Find certain colons in string using Regex(使用正则表达式查找字符串中的某些冒号)

I’m trying to search for colons in a given string so as to split the string at the colon for preprocessing based on the following conditions

  • Preceeded or followed by a word e.g A Book: Chapter 1 or A Book :Chapter 1
  • Do not match if it is part of emoticons i.e 🙁 or ): or :/ or 🙂 etc
  • Do not match if it is part of a given time i.e 16:00 etc

I’ve come up with a regex as such

(\:)(?=\w)|(?<=\w)(\:)

which satisfies conditions 2 & 3 but still fails on condition 3 as it matches the colon present in the string representation of time. How do I fix this?

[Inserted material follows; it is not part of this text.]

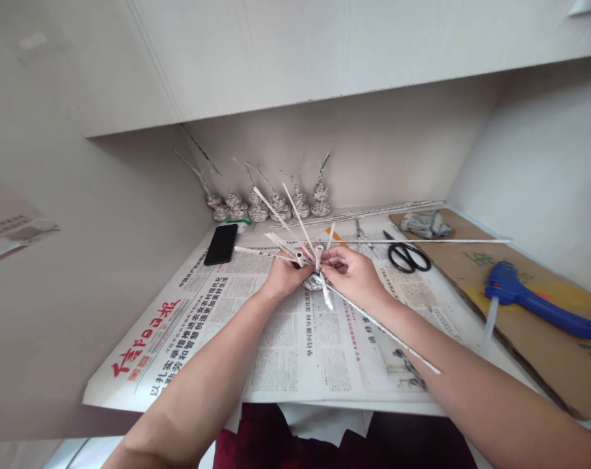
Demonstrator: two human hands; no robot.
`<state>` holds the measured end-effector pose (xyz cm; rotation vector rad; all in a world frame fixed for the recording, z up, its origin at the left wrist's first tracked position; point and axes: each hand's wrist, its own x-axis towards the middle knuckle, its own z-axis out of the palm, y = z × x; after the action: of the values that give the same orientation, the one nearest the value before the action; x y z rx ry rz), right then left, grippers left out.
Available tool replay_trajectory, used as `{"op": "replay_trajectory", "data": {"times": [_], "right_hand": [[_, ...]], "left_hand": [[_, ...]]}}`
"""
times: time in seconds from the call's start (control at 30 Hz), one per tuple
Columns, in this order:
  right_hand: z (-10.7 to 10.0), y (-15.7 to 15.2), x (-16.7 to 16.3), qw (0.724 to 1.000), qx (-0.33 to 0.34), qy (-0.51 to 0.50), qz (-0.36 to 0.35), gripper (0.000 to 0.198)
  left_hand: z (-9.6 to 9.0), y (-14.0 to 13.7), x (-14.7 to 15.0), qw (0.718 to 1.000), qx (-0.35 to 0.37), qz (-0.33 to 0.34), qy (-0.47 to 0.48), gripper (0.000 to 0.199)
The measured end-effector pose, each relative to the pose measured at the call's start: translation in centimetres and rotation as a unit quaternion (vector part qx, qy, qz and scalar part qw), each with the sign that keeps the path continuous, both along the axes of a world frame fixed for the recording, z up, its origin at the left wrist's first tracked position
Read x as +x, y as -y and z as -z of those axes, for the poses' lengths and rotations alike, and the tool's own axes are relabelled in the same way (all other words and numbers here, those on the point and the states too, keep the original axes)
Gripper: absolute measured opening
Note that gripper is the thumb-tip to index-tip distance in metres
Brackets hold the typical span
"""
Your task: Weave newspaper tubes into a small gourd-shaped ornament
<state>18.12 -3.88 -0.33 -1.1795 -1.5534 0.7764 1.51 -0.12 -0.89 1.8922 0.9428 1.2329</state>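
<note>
A small woven piece of rolled newspaper tubes (316, 283) sits low over the newspaper sheet, its paper spokes fanning upward and outward. My left hand (286, 276) is closed on its left side, among the spokes. On the other side my right hand (350, 272) pinches the work near an upright tube. One long paper tube (383, 331) runs from the piece down to the right, across my right forearm. My fingers cover part of the weave.
Several gourd-shaped woven pieces (278, 206) stand along the back wall. A black phone (221, 244) lies left on the newspaper (212, 345). To the right are black scissors (409, 256), crumpled grey cloth (426, 225) and a blue glue gun (530, 296) on cardboard (476, 267). A white panel overhangs the back.
</note>
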Motion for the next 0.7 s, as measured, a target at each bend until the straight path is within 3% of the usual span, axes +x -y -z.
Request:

edit: it has to be in a single regex statement if possible

Solution:

You can use

(:\b|\b:)(?!(?:(?<=\b\d:)|(?<=\b\d{2}:))\d{1,2}\b)

See the regex demo. Details:

  • (:\b|\b:) – Group 1: a : that is either preceded or followed with a word char
  • (?!(?:(?<=\b\d:)|(?<=\b\d{2}:))\d{1,2}\b) - there should be no one or two digits right after : (followed with a word boundary) if the : is preceded with a single or two digits (preceded with a word boundary).

Note :\b is equal to :(?=\w) and \b: is equal to (?<=\w):.

If you need to get the same capturing groups as in your original pattern, replace (:\b|\b:) with (?:(:)\b|\b(:)).

————————

我试图搜索给定字符串中的冒号,以便根据以下条件在冒号处拆分字符串进行预处理

  • 在单词前面或后面,例如一本书:第一章或一本书:第一章
  • 如果它是表情符号的一部分,即:(或):或:/或:-)等,则不匹配
  • 如果是给定时间的一部分,即16:00等,则不匹配

我想出了一个这样的正则表达式

(\:)(?=\w)|(?<=\w)(\:)

它满足条件2和3,但在条件3中仍然失败,因为它与时间的字符串表示形式中的冒号匹配。我该怎么解决这个问题?

编辑:如果可能,它必须在单个正则表达式语句中

解决方法:

你可以用

(:\b|\b:)(?!(?:(?<=\b\d:)|(?<=\b\d{2}:))\d{1,2}\b)

请看regex演示。细节:

  • (:\b |\b:)-group1:a:前面或后面跟一个单词char
  • (?!(?:(?<=\b\d:)|(?<=\b\d{2}:)\d{1,2}\b)-如果:前面有一个或两个数字(前面有一个单词边界),那么后面不应该有一个或两个数字。

注意:\b等于:(?=\w)和\b:等于(?<=\w):。

如果需要获得与原始模式相同的捕获组,请将(:\b |\b:)替换为(?:(:)\b |\b(:)。